Safety / security. In body, in home, in health... Order.

Firstly, he must get out of this room. Waylon shakily rises, grimacing because the insides of his legs are sticky. At least the soles of his feet are not. His leg is still bad, but bandaged, and he has to drag it behind him. He's been to the bathroom once before, so he knows the way. The shower makes gurgling noises when he turns it on, and the water is thick and rusty. He is in charge now, and chooses to wash with a towel instead. Choosing which clothes to wear from the heap on the floor brings him a strange joy. It's his body, so he can wear what he want and do what he want with it. _Finally_.

This must be a cabin. Yes. Cabins are designed as escapes from society.

He walks into the hall after leaning out to check for monsters. Once one cracks the code in mathematics, IT or languages the skills becomes motorized. Uninstalling these skills will be difficult. He does not look through windows. The idea of a distorted face looking back is too heart wrenching. Peeking into keyholes is also a definitive no (the chance of seeing red, red, red is too high—and later learn the eye colour of the ghost hunting there) so Waylon opens the only door there, slowly.

Upshur is sitting at a table, staring into space while smoking a cigarette. He jerks up when Waylon enters. The hostility is replaced with amusement when he sees that Waylon is limping, for another reason than just the hurt leg. "How's the sickness?" Upshur asks with his double edged voice.
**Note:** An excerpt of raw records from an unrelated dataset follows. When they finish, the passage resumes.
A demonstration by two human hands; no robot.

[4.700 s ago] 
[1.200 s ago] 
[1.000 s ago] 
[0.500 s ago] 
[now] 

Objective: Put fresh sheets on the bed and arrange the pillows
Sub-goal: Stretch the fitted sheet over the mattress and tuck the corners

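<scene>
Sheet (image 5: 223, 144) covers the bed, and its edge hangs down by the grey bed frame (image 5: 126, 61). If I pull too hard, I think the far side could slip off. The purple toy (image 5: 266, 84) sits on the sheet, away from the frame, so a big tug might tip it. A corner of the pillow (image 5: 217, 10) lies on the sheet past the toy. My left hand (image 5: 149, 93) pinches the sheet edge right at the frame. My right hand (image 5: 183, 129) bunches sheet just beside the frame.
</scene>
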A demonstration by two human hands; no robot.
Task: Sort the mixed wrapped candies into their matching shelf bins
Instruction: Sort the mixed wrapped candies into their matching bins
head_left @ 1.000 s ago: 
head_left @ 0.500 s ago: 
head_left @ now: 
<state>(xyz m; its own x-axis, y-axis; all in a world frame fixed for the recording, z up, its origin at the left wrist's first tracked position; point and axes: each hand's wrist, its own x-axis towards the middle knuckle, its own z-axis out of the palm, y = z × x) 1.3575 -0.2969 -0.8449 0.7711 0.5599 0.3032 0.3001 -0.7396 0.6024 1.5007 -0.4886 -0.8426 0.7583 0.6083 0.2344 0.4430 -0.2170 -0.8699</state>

"Still there." Sex doesn't change that. Waylon tries to be casual, and sits down on the opposite end of the table. He can't put his elbows down since the table is full of dust and dried wax. "I can do basic stuff, though. Drink. Walk. Eat. Speaking of eating..." he heads for the kitchen section. The counter is also dusty. He looks around and reaches for some canned soup, only to feel presence behind him.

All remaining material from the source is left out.